CDEMA, which has long been working to bolster and coordinate EWS, is now setting up a consortium to bring together all groups dealing with hurricanes and other events to hammer out how to best get information across, she says.
“A warning is only effective if it gets to the people who need it most, in the way they can interpret it when they need it most and have the ability to take the right action,” says Grosvenor.
ATTENTION TO DETAIL
These days, few know how to blow traditional conch shells to alert people to impending threats. Instead, WhatsApp messages, the CAP emergency app, Facebook and Instagram along with radio and television are commonly used.
Bullhorns blast out alerts if the internet and power are knocked out while leafletting and town hall meetings help educate and prepare people. But how the message is delivered and worded can substantially change how people respond, say experts.
In Antigua and Barbuda, EWS have evolved since Hurricane Irma wreaked havoc in 2017, but still need a stronger gender focus and to better target vulnerable groups, says Jamie Saunders, program officer at the Directorate of Gender Affairs.
People from low-income backgrounds, for example, might be reluctant to go to shelters if their children lack pajamas, so telling people in advance that supplies are available can help persuade them to evacuate, he explains.
“Some still struggle to understand that the messaging does matter, they think that putting out a message on the radio or TV and warning of an impending storm is enough,” he says.
Ensuring first responders and shelter managers understand the elderly and disabled have different vulnerabilities and coping capacities can also make a difference. As can confronting concerns LGBTQI-identifying people have about potential discrimination in emergency shelters, says Saunders.
Throughout the Caribbean, greater consideration still needs to be given to protecting women and children in emergencies, say experts. Often, they may not be classed as vulnerable but run the risk of violence in shelters and are often heavily impacted financially by disasters.
Raúl Salazar, chief of the United Nations Office for Disaster Risk Reduction (UNDRR) - Regional Office for the Americas and the Caribbean, says working closely with communities is crucial to ensure EWS better factor in gender, social and cultural considerations.

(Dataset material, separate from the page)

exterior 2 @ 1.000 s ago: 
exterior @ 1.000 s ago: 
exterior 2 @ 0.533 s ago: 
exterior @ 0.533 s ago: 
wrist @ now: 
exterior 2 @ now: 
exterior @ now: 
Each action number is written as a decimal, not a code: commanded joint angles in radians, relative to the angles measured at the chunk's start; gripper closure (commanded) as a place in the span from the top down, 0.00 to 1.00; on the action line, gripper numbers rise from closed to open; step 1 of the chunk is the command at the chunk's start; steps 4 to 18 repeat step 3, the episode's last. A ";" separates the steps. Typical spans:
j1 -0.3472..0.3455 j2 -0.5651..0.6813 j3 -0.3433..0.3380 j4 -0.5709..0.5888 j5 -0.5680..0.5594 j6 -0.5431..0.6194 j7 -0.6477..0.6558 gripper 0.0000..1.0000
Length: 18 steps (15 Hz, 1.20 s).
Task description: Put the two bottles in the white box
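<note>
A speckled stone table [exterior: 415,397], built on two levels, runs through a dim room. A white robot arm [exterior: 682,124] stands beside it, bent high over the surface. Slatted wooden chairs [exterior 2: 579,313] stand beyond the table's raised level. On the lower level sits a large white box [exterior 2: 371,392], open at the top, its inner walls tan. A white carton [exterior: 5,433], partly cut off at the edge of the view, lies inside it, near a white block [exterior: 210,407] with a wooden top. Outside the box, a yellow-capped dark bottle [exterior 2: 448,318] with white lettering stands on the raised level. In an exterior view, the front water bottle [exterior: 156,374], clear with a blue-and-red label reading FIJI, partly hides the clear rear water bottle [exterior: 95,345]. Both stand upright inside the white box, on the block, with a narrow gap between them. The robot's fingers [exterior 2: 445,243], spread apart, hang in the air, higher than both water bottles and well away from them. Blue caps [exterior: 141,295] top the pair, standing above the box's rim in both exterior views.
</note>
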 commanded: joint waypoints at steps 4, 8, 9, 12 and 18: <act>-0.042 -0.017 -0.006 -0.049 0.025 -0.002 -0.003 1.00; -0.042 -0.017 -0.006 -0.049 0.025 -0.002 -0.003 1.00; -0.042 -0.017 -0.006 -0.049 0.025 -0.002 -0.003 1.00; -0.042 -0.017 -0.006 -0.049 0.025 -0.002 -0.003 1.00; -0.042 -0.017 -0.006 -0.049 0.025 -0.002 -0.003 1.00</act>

"The multi-hazard situation in St. Vincent shows that EWS need to be comprehensive and people-centered, plus emphasize emergency and disaster risk communication,” he says.
Across the region, the Climate Risk Early Warning Systems (CREWS) initiative has strengthened meteorological hazard warnings and developed impact-based forecasts to help countries fine tune alerts and better prepare for storms.
Implemented by the World Bank, World Meteorological Organization (WMO) and UNDRR, it too has focused strongly on closing the early warning gender gap.
Building upon existing networks and establishing a common Caribbean framework is essential to strengthen multi-hazard early warning and ensure forecasting can better help protect communities, says Donna Pierre, WMO project coordinator.
“We’re trying to move a step forward and have a standard operating procedure established… if we are to really provide input into the Sendai Framework, we’ll have to have some means of measuring the effectiveness of these systems,” she says.
Now, as St. Vincent recovers from the eruption, it will be analyzing how to improve its EWS to better deal with the multiple, cascading threats it faces including eruptions, hurricanes, COVID-19 and dengue, says Quammie.
“We’ll learn from this event. When we build back, we build back better,” she says.